Two Americans in custody, accused of Yokohama area robberies
June 18, 2005
Two Americans, one the civilian husband of a Yokota Air Base servicemember, remained in Japanese custody Thursday, accused of taking part in a pair of May robberies in the Yokohama area, a Kanagawa Prefectural Police spokesman said.
The two were arrested Tuesday. Additionally, an airman first class assigned to Camp Zama was picked up, questioned and then released by Japanese National Police, according to a U.S. Forces Japan news release issued Wednesday.
USFJ officials did not name the individuals. The Kanagawa police spokesman Thursday identified the two in custody as Moses Richard Emmanuel, 21, a dependent living at Yokota, and Mewe-Pira Oritsejolomi Oretemi Alize, a 25-year-old American living in Fujisawa city with no ties to the U.S. military.
USFJ officials confirmed all three were questioned but said only two were taken into police custody.
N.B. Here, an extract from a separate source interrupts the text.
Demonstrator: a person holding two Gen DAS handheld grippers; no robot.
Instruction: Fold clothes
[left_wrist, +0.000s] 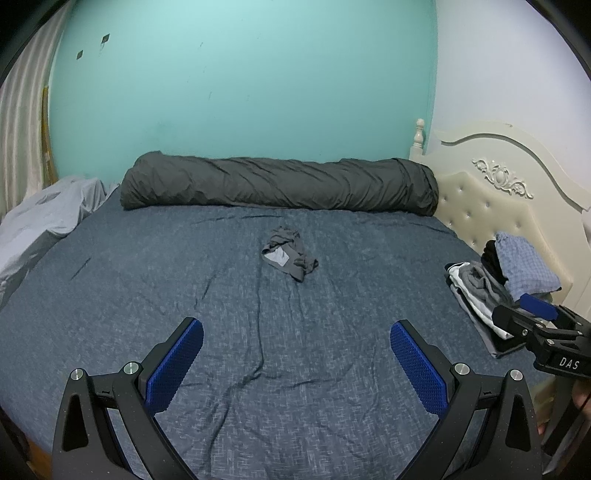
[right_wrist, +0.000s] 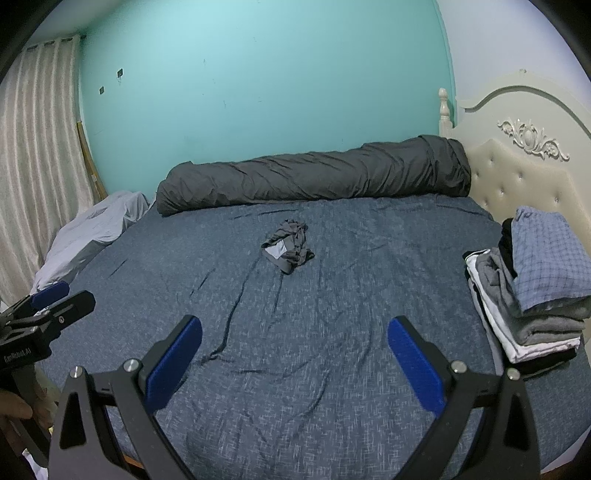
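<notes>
A small crumpled grey garment (left_wrist: 290, 256) lies in the middle of the bed; it also shows in the right wrist view (right_wrist: 288, 250). My left gripper (left_wrist: 295, 334) is open and empty, held above the near part of the bed, well short of the garment. My right gripper (right_wrist: 294, 330) is open and empty too, at about the same distance from it. The right gripper also shows at the right edge of the left wrist view (left_wrist: 532, 314). The left gripper shows at the left edge of the right wrist view (right_wrist: 55, 299).
The bed has a dark blue sheet (left_wrist: 258, 369). A pile of folded clothes (right_wrist: 535, 291) sits at the right by the cream headboard (right_wrist: 524, 177). A rolled dark grey duvet (left_wrist: 277, 182) lies along the far wall. A light grey cloth (left_wrist: 44, 218) is at the far left.
</notes>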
The suspects are accused of robbing several people in the Yokohama area on May 13, according to the release.
Emmanuel and Alize are accused of knocking down a 37-year-old woman at a building entrance in Yokohama City, then stealing her handbag, which contained 50,000 yen (about $457), the Kanagawa police spokesman said.
Later that day, they attempted to steal a 32-year-old woman’s handbag, the spokesman added. They’re accused of slamming her head into a glass door, causing head and facial bruises, when she resisted, the police official said.
The case was referred to the Yokohama Public Prosecutor’s Office on Wednesday for formal charges, according to the spokesman.
The Japan National Police Agency, U.S. law-enforcement officials and local authorities apprehended the three suspects following a joint investigation. USFJ officials said they are sharing information with Japanese counterparts as the investigation proceeds.
In the release, Air Force Lt. Gen. Bruce Wright, USFJ commander, stated that the incident is regrettable and does not represent the “overwhelming majority” of “world-class” U.S. servicemembers here.
“Working in support of our security alliance, we consider ourselves ambassadors to [Japan] … The USFJ leadership takes very seriously any allegation of misconduct by a military member,” he stated.
“We are committed to taking all appropriate steps to facilitate the investigation and prosecution of members of the U.S. military community in Japan who show by their words or deeds that they either will not or cannot adhere to the highest standards of personal conduct, behavior and responsibility.”